Significant weapon to be tested soon

Nirbhay — the 1,000 km subsonic cruise missile being developed in land, sea, and air versions, will undergo its second test flight on Oct 17. DRDO seniors are confident that the sensor malfunction that had marred the first test-firing has been corrected, and that this time around the missile will deliver unblemished performance. What’s most significant is that the mid course navigation of the missile by means of satellites. aircraft. etc is in place and worked well during the first flight. Prioritised, the project will soon have a lethal new BVR weapon for the Indian military, enabling neutralization of all kinds of medium distance-targets, and to otherwise keep adversary weapons platforms at bay.

About Bharat Karnad

Senior Fellow in National Security Studies at the Centre for Policy Research, New Delhi, he was Member of the (1st) National Security Advisory Board and the Nuclear Doctrine-drafting Group, and author, among other books of, 'Nuclear Weapons and Indian Security: The Realist Foundations of Strategy', 'India's Nuclear Policy' and most recently, 'Why India is Not a Great Power (Yet)'. Educated at the University of California (undergrad and grad), he was Visiting Scholar at Princeton University, University of Pennsylvania, the Shanghai Institutes of International Studies, and Henry L. Stimson Center, Washington, DC.
This entry was posted in Asian geopolitics, Cyber & Space, Defence Industry, DRDO, Geopolitics, Great Power imperatives, India's strategic thinking and policy, Indian Air Force, Indian Army, Indian Navy, Indian Ocean, Military Acquisitions, Missiles, South Asia, Weapons. Bookmark the permalink.

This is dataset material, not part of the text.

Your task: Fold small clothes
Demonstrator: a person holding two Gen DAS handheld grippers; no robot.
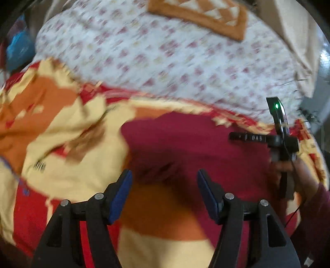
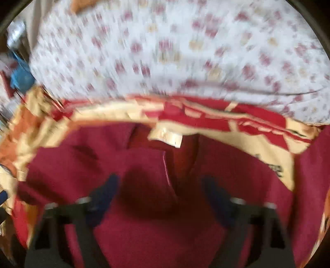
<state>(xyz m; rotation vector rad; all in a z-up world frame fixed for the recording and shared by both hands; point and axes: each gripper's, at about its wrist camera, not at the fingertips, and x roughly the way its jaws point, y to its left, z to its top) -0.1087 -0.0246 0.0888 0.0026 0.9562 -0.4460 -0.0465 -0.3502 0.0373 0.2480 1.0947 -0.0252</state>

4 Responses to Significant weapon to be tested soon

  1. Itanium says:

    “What’s most significant is that the mid course navigation of the missile by means of satellites.”

    What are we going to rely on for navigation? American GPS – If so (& I hope not) it will be a monumental blunder.

  2. Shaurya says:

    The Indian regional constellation is WIP and should be up in a few years. I am sure Nirbhay would have a Glonass receiver, for which we have a military frequencies available.

    • Itanium says:

      IRNSS has rather pathetic coverage if you look at it – a small patch on Earth. IMO any GPS like system is not worth the bucks until it makes a global coverage.

      I suspect limiting it to regional arena must have been a ‘master stroke’ plan from a truly imbecile bureaucrat in dept. of space.

      • @Itanium — The Indian Gagan constellation to provide own GPS is not up yet. But it’ll be. The point is Nirbhay’s capacity to be steered by extra-terrestrial means, which has been proven. In the interim period, it will rely on Glonass.